I am using GKE and we'd like to build several Elasticsearch Clusters using ECK. Some of them will be rather big (10+ TB) and have a decent throughput (1+ TB per day), others are smaller.
We are wondering whether it's a good idea to use local persistent disk (instead of persistent volumes) as they offer way better performance characteristics at a cheaper price ($0.08 instead of $0.17 per SSD GB month). I am fully aware that the local persistent disk has a few downsides such as:
- It is bound to a single Kubernetes node
- It can not be resized
- Data loss is possible as it's not redundant as opposed to persistent volumes
- You must use a multiple of 375GB partitions and the performance scales with the size/number of the disk/partitions as well
However even after considering these downsides I think it could be a good idea to use them (maybe only for our hot nodes?).
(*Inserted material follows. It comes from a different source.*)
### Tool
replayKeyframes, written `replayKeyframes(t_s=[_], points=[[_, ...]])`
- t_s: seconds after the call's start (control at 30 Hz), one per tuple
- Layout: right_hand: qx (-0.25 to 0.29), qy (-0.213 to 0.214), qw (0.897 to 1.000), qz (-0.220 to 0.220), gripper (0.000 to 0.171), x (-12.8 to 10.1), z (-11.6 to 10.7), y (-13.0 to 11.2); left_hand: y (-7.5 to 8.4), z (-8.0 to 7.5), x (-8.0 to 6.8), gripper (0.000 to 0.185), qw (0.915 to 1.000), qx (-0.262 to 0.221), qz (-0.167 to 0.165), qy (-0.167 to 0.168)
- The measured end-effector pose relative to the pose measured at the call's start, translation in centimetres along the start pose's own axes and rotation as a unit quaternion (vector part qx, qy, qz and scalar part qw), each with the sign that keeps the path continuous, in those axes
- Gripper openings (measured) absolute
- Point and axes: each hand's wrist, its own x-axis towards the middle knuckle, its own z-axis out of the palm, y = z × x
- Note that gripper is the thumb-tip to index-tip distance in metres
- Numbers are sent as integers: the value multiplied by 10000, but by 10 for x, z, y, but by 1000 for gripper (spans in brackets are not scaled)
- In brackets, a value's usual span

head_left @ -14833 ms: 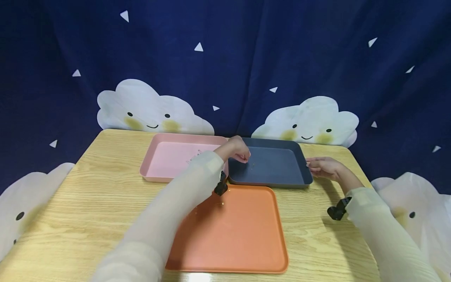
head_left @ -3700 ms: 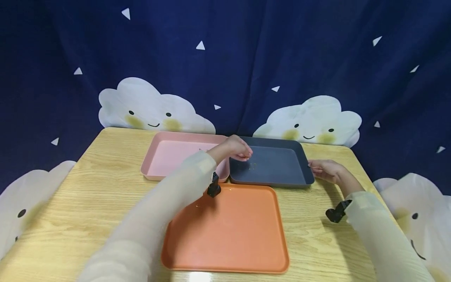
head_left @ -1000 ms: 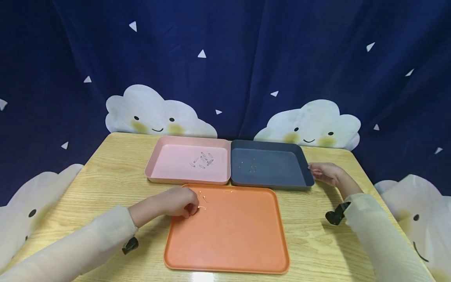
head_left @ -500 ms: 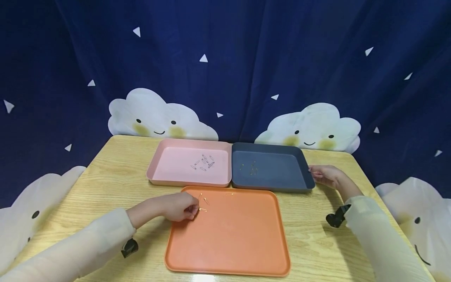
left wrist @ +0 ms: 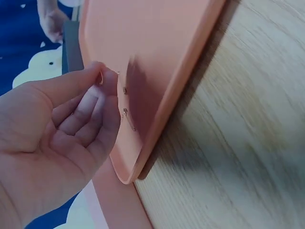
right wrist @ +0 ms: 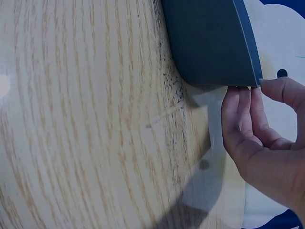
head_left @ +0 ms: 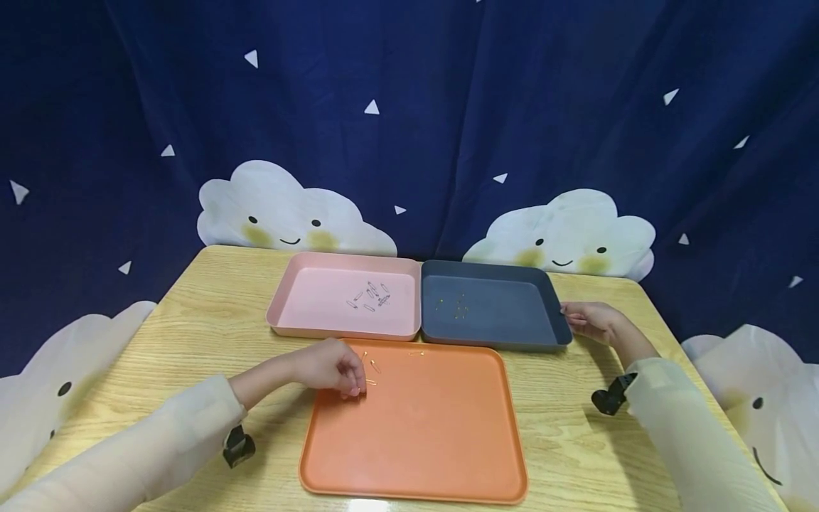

The resizing problem can be fixed by adding or removing ES nodes, Data loss risk can be reduced by using Elasticsearch replicas which also improves the read performance as replicas will be queried.
My only concern is whether ECK supports that? Whenever a node is removed the data must be transferred to a different node or it will be lost. As a node dies the disk is gone as well right? Are there any other concerns/issues which I should be aware of?
I am surprised the documentation barely discusses this topic given the potential performance impact.